The curfew will be relaxed gradually and the situation will improve very soon, Prime Minister Sheikh Hasina said yesterday, assuring the private sector that the government will do whatever needed to help them run businesses and factories properly.
She said the government was forced to impose curfew and deploy the army to save lives and properties of people.
"The situation has already come under control to a great extent. We hope it will improve further shortly," she told an audience of business leaders who urged her to contain violence at any cost, restore internet and allow them to keep factories running.
At a meeting with the prime minister at her office on Monday, the business community leaders also requested the prime minister to keep Dhaka-Chattogram highway under the watch of the army, if needed, so that the country's export-import trades go undisrupted.
Regarding the demand of opening the mills and factories she said when the government will be convinced that there is no risk in a particular area at that time it will allow the factories and mills to reopen, reports UNB.
"You can also reopen your factories and mills if you want at your risk; if anything happens, you will be responsible for that," she said.
The prime minister said the government was forced to impose curfew to save the lives and properties of the people.
"Many people wanted to tell that we have deployed army against the students. I am doing politics and I have come here after doing student politics. We have tried to the last moment to resolve the matter politically. After that we have been forced to deploy the army. We have deployed army and declared curfew," she said.
She said students are the most sensitive subjects, and the government has to look after the students and their security.
"We have tried to provide them with security by our police and other law enforcement agencies," she said.
Sheikh Hasina said when the destructive activities started the students said they were not involved with those activities and they also condemned those activities, saying they do not want these types of destruction.
"We deployed army only then. We did not deploy army before that," she said.
Talking about a rumour that she left the country, the PM said, "Sheikh Hasina never flees."
She said Islami Chhatra Shibir were involved in the destruction in a planned way.
"They are trying to do their terrorists activities during the curfew. Who are these people? They are not unknown faces. You saw the BNP extended their support and also the convicted criminal Tarique Rahman who tried to kill me through grenade attack," she said.

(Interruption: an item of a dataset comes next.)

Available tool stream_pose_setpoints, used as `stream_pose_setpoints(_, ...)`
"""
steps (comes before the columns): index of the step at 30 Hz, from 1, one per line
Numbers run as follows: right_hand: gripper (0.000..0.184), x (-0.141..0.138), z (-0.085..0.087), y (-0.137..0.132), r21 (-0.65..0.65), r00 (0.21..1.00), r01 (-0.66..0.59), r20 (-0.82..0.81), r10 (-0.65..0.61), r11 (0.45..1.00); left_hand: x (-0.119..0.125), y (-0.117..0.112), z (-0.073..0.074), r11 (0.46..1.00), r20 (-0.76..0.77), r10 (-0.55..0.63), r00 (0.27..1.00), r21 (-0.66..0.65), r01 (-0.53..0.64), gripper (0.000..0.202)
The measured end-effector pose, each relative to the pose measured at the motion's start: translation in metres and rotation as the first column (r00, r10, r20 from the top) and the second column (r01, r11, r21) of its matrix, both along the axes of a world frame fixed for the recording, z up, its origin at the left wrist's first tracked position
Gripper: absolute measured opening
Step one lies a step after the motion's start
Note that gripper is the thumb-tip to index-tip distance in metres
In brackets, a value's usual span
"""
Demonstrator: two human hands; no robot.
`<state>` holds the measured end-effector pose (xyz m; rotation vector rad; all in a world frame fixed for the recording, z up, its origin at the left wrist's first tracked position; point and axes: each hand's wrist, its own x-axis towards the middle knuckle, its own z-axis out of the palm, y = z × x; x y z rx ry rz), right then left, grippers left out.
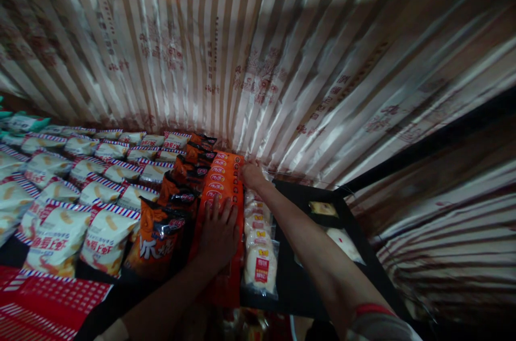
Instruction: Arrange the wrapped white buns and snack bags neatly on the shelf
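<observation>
A long strip of orange packets (221, 179) with repeated oval logos lies on the black table, running away from me. My left hand (217, 236) lies flat on its nearer part, fingers spread. Farther off, my right hand (253, 175) is at the strip's right edge with its fingers curled; the fingertips are too dim to show what they hold. Beneath my right wrist runs a row of clear-wrapped white packets (260, 263) with red and yellow labels. Left of the strip stands a row of orange and black snack bags (155, 239).
Many white snack bags (58, 233) with striped tops fill the left side. A red plastic basket (52, 303) is at the lower left. A small yellow packet (323, 208) and a white packet (344, 243) lie on the right. Pleated printed sheeting (258, 50) hangs behind.
</observation>
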<state>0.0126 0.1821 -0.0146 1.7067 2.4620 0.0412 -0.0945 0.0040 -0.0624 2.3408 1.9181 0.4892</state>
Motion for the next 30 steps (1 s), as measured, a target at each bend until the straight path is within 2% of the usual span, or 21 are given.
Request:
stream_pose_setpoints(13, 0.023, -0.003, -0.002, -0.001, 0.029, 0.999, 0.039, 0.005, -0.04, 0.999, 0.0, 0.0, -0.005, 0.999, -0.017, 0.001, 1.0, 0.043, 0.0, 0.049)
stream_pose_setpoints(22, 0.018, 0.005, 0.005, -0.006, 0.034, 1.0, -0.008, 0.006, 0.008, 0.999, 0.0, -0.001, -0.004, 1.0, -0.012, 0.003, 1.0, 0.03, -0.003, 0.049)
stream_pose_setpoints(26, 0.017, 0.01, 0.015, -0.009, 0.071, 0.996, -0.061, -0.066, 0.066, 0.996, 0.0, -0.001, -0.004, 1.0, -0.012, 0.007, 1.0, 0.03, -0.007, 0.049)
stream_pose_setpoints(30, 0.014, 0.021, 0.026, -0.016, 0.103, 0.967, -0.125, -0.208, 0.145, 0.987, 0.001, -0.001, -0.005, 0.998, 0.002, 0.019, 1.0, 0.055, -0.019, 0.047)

She mentioned that when she sits to talk to the businesspeople she never sees who is in favour of the BNP or Jamaat.
"I know everyone. I never identify businesspeople regarding their party affiliation, because I love my country," she said.

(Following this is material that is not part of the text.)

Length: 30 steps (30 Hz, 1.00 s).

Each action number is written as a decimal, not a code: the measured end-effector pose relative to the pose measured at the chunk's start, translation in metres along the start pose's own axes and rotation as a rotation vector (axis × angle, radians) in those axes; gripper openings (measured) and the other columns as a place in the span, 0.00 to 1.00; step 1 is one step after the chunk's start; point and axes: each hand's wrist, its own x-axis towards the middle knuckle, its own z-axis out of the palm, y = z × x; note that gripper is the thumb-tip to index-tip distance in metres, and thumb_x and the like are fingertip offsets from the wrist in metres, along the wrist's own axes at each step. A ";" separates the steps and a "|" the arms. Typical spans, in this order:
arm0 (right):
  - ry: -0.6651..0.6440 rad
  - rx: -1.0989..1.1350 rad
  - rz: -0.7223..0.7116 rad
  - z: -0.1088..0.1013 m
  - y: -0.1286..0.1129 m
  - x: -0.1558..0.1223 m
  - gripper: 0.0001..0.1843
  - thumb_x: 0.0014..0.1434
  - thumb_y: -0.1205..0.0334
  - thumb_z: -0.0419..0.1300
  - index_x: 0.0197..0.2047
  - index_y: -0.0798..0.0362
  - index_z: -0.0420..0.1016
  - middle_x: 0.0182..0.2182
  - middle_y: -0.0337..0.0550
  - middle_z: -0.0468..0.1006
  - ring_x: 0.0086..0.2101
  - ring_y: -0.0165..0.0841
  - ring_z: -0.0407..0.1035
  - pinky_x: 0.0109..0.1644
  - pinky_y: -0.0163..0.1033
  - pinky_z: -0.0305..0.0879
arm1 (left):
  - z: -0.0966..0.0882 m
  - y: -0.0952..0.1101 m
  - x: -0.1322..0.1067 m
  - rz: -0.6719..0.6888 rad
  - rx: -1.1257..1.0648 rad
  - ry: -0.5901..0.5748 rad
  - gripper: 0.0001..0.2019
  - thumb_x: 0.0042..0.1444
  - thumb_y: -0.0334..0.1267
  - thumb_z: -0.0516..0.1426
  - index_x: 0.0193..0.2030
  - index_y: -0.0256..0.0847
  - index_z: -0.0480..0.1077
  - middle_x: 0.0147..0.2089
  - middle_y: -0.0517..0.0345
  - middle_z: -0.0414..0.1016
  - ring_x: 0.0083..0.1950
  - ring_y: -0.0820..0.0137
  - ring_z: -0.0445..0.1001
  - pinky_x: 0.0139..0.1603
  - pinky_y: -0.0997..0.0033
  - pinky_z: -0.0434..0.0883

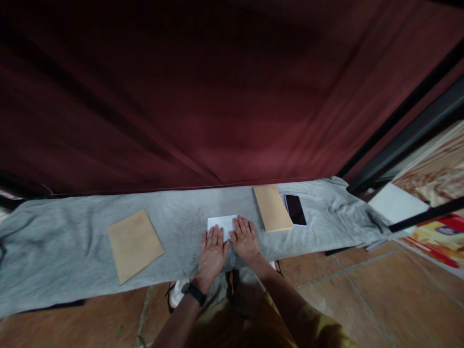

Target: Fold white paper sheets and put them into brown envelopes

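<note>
A folded white sheet of paper (pixel 222 223) lies on a grey cloth (pixel 72 241) spread over a long low table. My left hand (pixel 212 252) rests flat on the paper's near left part, fingers stretched out. My right hand (pixel 245 238) lies flat on its right edge, fingers also extended. Neither hand grips anything. A black band sits on my left wrist.
One brown envelope (pixel 134 244) lies to the left, another (pixel 272 208) to the right, with a black phone (pixel 295 210) beside it. A dark red curtain (pixel 203 96) hangs behind. Tiled floor lies in front; a black frame and printed boards stand at right.
</note>
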 end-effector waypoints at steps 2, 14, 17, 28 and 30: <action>-0.029 -0.005 0.002 -0.001 0.000 0.001 0.29 0.74 0.55 0.49 0.73 0.57 0.60 0.71 0.55 0.60 0.68 0.45 0.57 0.72 0.56 0.49 | 0.000 0.008 0.003 0.006 -0.001 -0.025 0.27 0.70 0.44 0.45 0.69 0.30 0.64 0.73 0.37 0.62 0.75 0.53 0.58 0.74 0.46 0.57; -0.014 0.010 0.027 -0.010 0.013 -0.010 0.28 0.74 0.58 0.47 0.73 0.57 0.59 0.69 0.50 0.64 0.68 0.43 0.58 0.72 0.53 0.49 | -0.008 -0.010 -0.020 0.039 -0.058 0.008 0.32 0.70 0.50 0.45 0.73 0.28 0.58 0.74 0.37 0.59 0.76 0.56 0.58 0.74 0.52 0.60; -0.017 0.011 0.032 -0.013 0.018 -0.015 0.28 0.74 0.58 0.46 0.73 0.56 0.59 0.70 0.49 0.64 0.68 0.43 0.58 0.72 0.53 0.48 | -0.010 -0.012 -0.023 0.024 -0.027 -0.002 0.32 0.70 0.51 0.45 0.71 0.27 0.60 0.73 0.34 0.61 0.74 0.54 0.61 0.73 0.48 0.60; -0.018 0.040 0.051 -0.018 0.018 -0.018 0.27 0.74 0.61 0.46 0.73 0.56 0.59 0.70 0.48 0.63 0.68 0.43 0.56 0.72 0.53 0.48 | -0.014 0.026 -0.019 0.112 -0.032 -0.041 0.26 0.69 0.45 0.50 0.71 0.44 0.63 0.75 0.48 0.60 0.76 0.51 0.57 0.73 0.42 0.58; -0.010 0.038 0.066 -0.019 0.018 -0.019 0.27 0.74 0.61 0.46 0.73 0.56 0.60 0.70 0.48 0.64 0.68 0.43 0.57 0.72 0.53 0.48 | -0.014 0.020 -0.025 0.113 -0.046 -0.030 0.27 0.69 0.46 0.50 0.71 0.38 0.62 0.74 0.43 0.61 0.75 0.53 0.58 0.73 0.46 0.60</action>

Referring to several past destructive activities like arson attacks of the BNP-Jamaat clique including those in 2013-14, she said the government has taken steps as per the law.
"We have ensured punishment for many of them, but after getting out from the jail they are showing their old face, but this time we will not spare them so easily like in the past,' she said.
FBCCI president Mahbubul Alam, BGMEA President Abdul Mannan Kochi, Banks Association of Bangladesh (BAB) president Nazrul Islam Majumder, Shop Owners Association president Helal Uddin, BKMEA leader Mohammad Hatem, Basundhara chairman Ahmed Akbar Sobhan, Nasim Manzur of Apex, and Pran Group chairman Ahsan Khan Chowdhury also spoke.
A documentary on the recent carnage was screened at the programme.